## Exercise
Scan the records below for the line with "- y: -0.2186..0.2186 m" and the line with "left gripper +", and retype that range exactly, both ends included, pictures excepted.

[[ Supplied records open ]]

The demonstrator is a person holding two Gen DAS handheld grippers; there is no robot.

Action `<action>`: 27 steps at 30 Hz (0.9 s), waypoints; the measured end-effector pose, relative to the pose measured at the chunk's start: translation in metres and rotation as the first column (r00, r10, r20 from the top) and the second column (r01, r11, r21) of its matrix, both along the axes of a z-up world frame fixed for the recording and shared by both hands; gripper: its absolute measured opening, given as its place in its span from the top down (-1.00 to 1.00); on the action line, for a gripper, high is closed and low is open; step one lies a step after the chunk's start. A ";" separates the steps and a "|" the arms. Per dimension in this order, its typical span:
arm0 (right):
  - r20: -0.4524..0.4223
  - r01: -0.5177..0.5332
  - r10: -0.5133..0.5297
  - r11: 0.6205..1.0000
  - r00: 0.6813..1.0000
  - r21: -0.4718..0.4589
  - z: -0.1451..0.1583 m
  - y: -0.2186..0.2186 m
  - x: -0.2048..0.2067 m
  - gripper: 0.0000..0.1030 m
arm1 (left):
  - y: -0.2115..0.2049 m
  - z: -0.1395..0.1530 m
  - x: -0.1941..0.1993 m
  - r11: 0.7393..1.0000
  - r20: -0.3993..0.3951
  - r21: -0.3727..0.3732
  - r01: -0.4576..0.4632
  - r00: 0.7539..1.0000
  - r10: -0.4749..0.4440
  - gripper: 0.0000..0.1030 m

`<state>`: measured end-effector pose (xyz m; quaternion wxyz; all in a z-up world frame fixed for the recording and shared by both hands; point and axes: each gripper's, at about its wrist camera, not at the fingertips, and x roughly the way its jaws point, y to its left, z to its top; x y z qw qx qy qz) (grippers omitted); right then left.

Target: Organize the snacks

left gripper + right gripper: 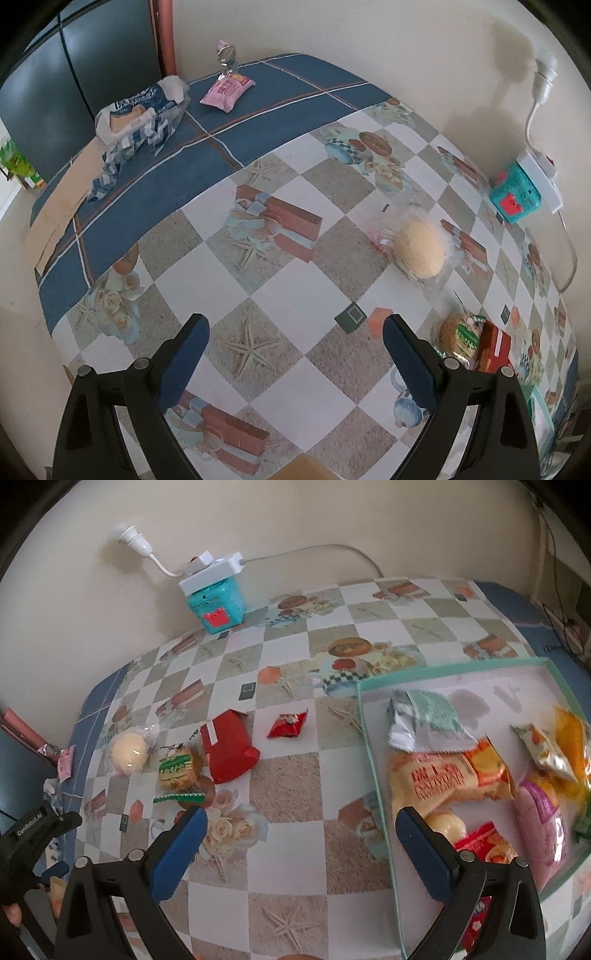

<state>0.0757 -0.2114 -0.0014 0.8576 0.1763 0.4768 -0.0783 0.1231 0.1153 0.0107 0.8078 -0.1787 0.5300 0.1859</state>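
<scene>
In the left wrist view my left gripper [295, 328] stands open above the checkered tablecloth [295, 280], nothing between its blue pads. A wrapped pale bun [419, 247] lies ahead to the right, a green-labelled biscuit pack [460, 336] beside the right finger. Far back lie a pink packet [227, 90] and a blue-white bag [142, 114]. In the right wrist view my right gripper [301, 818] is open and empty. A teal-rimmed tray [373, 746] at the right holds several snack packets. Left of it lie a red pouch [229, 746], a small red packet [288, 725], the biscuit pack [177, 768] and the bun [129, 753].
A teal toy box [218, 602] with a white power strip [212, 570] on top stands against the wall; its cable runs along the table's back. The left gripper's black body [33, 834] shows at the lower left. A dark cabinet [44, 96] stands beyond the table's far left.
</scene>
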 end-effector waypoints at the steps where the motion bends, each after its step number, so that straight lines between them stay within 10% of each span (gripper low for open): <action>1: 0.006 -0.010 0.010 1.000 1.000 -0.014 0.001 0.003 0.003 -1.00 | 0.002 -0.001 0.002 1.000 0.000 -0.009 -0.005 1.000 0.005 -0.85; 27: -0.039 -0.099 0.095 0.987 0.995 -0.125 -0.005 -0.012 0.090 -0.95 | -0.072 -0.030 0.063 0.962 0.044 -0.122 0.243 0.970 -0.239 -0.85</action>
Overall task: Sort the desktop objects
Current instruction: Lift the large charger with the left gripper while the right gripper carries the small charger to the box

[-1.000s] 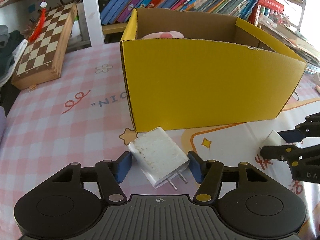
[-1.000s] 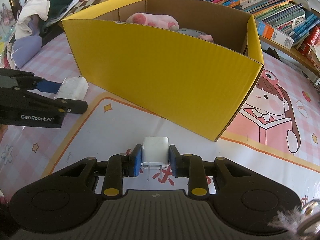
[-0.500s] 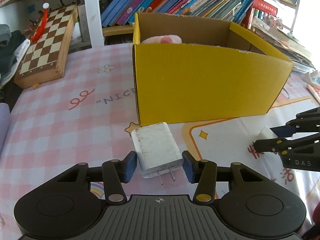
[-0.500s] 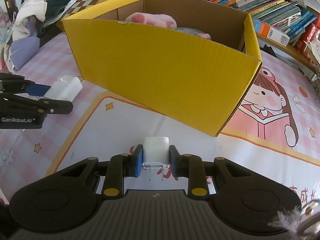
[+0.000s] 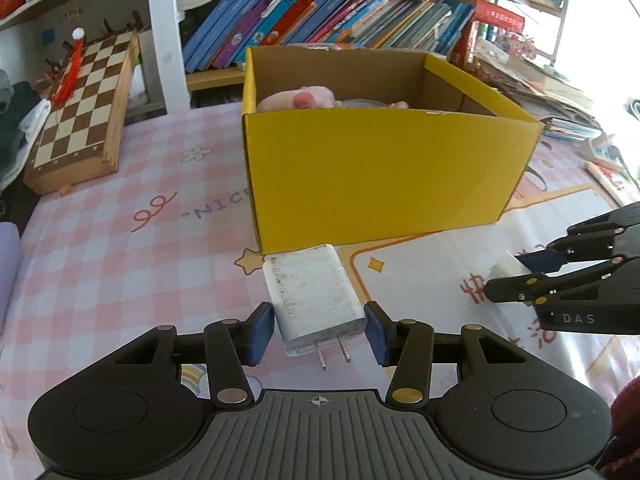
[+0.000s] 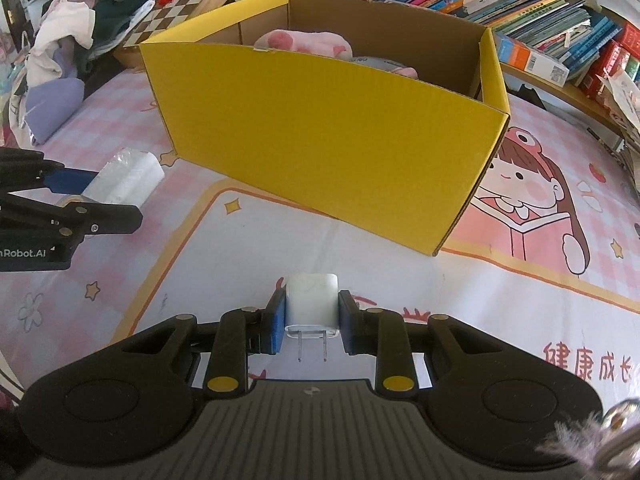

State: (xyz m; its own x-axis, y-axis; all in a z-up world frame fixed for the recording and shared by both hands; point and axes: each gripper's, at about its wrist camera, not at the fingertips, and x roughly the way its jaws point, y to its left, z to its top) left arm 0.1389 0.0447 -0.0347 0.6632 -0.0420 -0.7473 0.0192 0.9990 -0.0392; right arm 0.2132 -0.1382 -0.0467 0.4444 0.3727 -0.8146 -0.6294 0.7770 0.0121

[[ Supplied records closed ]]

## Output below
  - y: -0.2186..0.2186 m
  - x: -0.2048..0.2067 m
  - gripper: 0.0000..0.1030 m
arm1 (left):
  - y: -0.2115..0.2049 m
  - z: -0.1395..0.1530 m
  - x: -0.1941..0.1993 m
  - r11: 0.7393..1.0000
  - r20: -0.3993..0.3951
  - r21: -0.3727..0.3732
  - r01: -0.4576..0.4632
  - r00: 0.7539..1.0000
  - r10: -0.4749..0.4440
  - gripper: 0.0000..0.1030 m

`<state>`: measured end-effector pose (xyz m; quaternion wxyz; all in a z-up world frame fixed for the recording and shared by both hands; point and axes: each gripper's, at about its wrist camera, not at the fingertips, and x roughly the way its jaws point, y to its left, z to its top; x y z qw qx qy qz) (grippers omitted); right then left.

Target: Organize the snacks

left gripper + right gripper: 

That concludes the output.